By: Joel Rosenthal, ProVest VP, Head of Credit Collections, Business Development & Client Relations

 

A Challenge of Litigated Accounts

Collection litigators often face a common issue: a backlog of accounts that have proven difficult to serve. These accounts, while still within the statute of limitations, may lack current address information; however, with the right approach, these seemingly "dead" accounts can be transformed into valuable assets.

 

Approaches to Revitalizing Non-Served Litigated Accounts

Typically, a collection litigator's strategy for non-served litigated accounts includes conducting regular recursive internal skip reviews to update address information. However, to fully realize the benefits of this extra effort, you shouldn't stop there. For accounts that remain unresolved, implementing a second targeted initiative—such as our "Trash to Treasure" program—can be highly effective.

 

Focusing on unable to serve inventory that is still in statute, this second step is designed for files that your recursive skip review does not identify a new address. It is important to work closely with a skilled process server who specializes in advanced skip-tracing techniques on accounts where the internal review did not yield new address information. By combining these two approaches—regular skip reviews and targeted initiatives—you can ensure continuous updates and effectively identify new addresses.

 

Success Rates and Benefits of Adding a Targeted Initiative

The impact of implementing a targeted initiative with a process server for accounts where an internal review fails to identify a new address can be substantial.

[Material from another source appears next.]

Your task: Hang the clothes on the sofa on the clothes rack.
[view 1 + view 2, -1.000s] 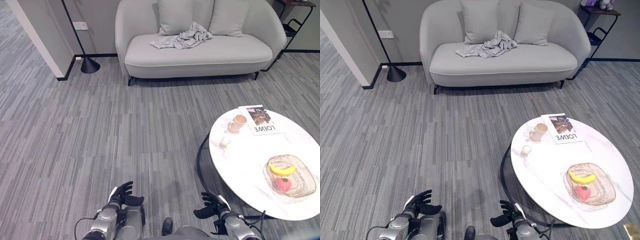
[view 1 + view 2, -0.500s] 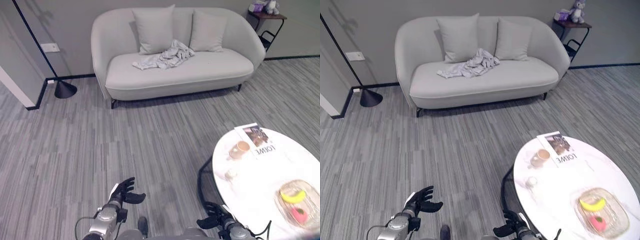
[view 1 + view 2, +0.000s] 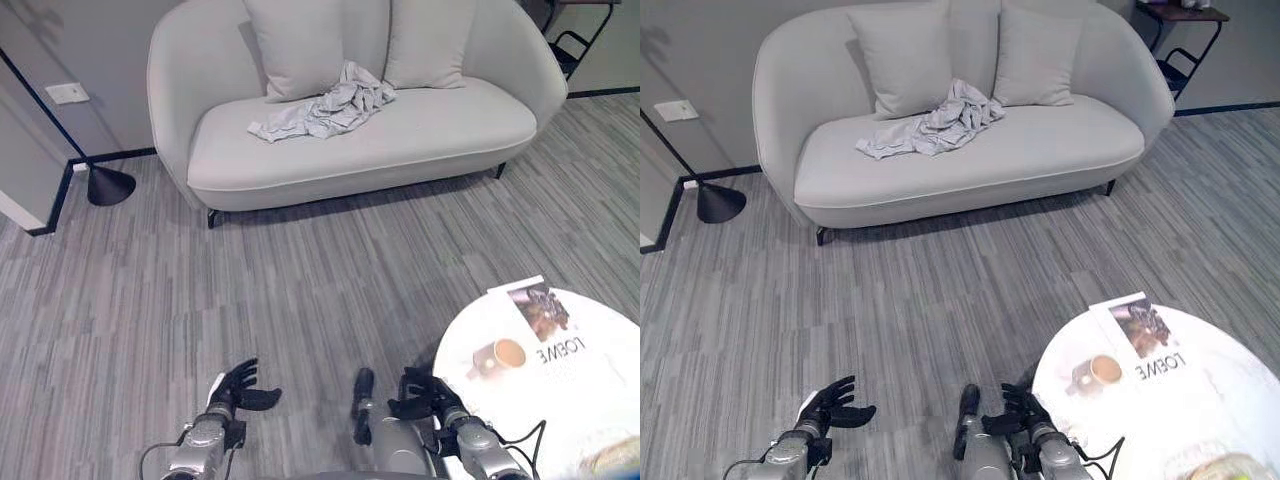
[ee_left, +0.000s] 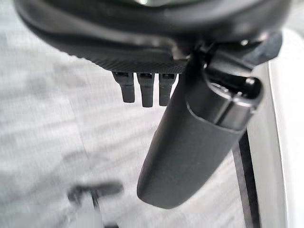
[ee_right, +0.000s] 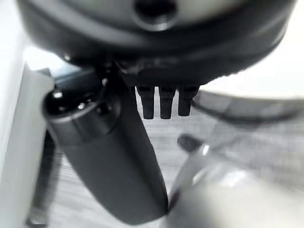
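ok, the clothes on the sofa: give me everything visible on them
The clothes are a crumpled heap of light grey fabric, thin and soft by the look, with many folds. The heap lies on the seat cushion of the pale grey sofa, left of its middle, bunched highest where it leans against the two back pillows and trailing out flat toward the robot's left. How many garments it holds cannot be told. Neither hand touches it: the left hand and right hand hang open, low, well short of the sofa.
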You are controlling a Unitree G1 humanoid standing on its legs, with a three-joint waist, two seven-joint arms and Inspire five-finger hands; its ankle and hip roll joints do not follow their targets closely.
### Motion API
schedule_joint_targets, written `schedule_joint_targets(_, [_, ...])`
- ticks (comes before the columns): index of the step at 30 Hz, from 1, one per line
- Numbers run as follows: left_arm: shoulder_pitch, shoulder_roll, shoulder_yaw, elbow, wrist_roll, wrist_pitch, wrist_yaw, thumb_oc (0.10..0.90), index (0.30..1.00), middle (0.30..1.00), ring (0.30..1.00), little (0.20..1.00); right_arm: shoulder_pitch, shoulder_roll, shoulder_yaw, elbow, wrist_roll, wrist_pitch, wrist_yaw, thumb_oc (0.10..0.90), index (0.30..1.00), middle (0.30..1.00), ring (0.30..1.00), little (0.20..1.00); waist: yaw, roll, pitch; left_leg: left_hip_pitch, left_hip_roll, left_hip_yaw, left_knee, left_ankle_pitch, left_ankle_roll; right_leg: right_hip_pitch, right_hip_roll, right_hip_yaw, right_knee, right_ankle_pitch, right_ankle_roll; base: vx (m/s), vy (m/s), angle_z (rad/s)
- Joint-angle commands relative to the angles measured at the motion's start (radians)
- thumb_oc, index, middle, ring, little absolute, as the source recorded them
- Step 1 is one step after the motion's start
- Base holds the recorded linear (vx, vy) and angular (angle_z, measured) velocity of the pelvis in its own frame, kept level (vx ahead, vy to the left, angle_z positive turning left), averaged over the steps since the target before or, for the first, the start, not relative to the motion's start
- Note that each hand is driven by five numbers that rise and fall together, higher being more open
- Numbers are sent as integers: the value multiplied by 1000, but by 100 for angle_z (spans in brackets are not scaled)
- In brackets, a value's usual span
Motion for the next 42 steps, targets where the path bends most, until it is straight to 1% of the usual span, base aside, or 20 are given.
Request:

Typically, new addresses are successfully located for about 30-40% of these cases, leading to successful service in approximately one-third of them; service rates for second addresses tend to be lower compared to initial addresses.

 

Our experience shows that collection litigators who frequently employ this second step for their portfolio of litigated accounts can see an overall service rate increase of up to 3-5%. While this increase may appear modest at first glance, it represents a noteworthy enhancement within large-scale debt collection operations, potentially resulting in significant financial gains.

 

Operational Considerations of Adding a Targeted Initiative

When implementing a two-step strategy to litigated accounts, several operational factors should be considered for the targeted initiative portion:

  • Quick turnaround times: Look for solutions that can process requests within 1-2 business days, allowing for swift action on new leads.
  • Data size flexibility: To ensure information remains current, send only as many accounts as your team can effectively manage for new addresses. Breaking the data into manageable batches and sending them at regular intervals is much more effective than overwhelming your team with a large volume all at once. If accounts remain unprocessed for too long, their address information may become outdated.
  • Expanded scope: Consider also including files where the first address resulted in a bounced demand letter mailing and no new address could be identified internally.

 

Conclusion

Regularly reviewing your inventory of litigated accounts presents a valuable opportunity to revitalize seemingly stagnant cases, transforming “trash” into “treasure” through resourceful strategies. By incorporating specialized skip tracing programs with a process server alongside recursive reviews, collection litigators can significantly improve their ability to locate and serve debtors, effectively breathing new life into inactive accounts. Adding a second step to your strategy can result in up to a 3-5% increase in overall service rates. Expanding your process to include targeted initiatives not only enhances recovery rates and operational efficiency but also enables litigators to achieve better outcomes and improve their and their client’s bottom line.

 

In an increasingly competitive landscape, the ability to extract value from previously unproductive accounts can be a game-changer. Those who effectively leverage these creative approaches position themselves at the forefront of success, unlocking hidden value in aging inventory and gaining a crucial competitive edge.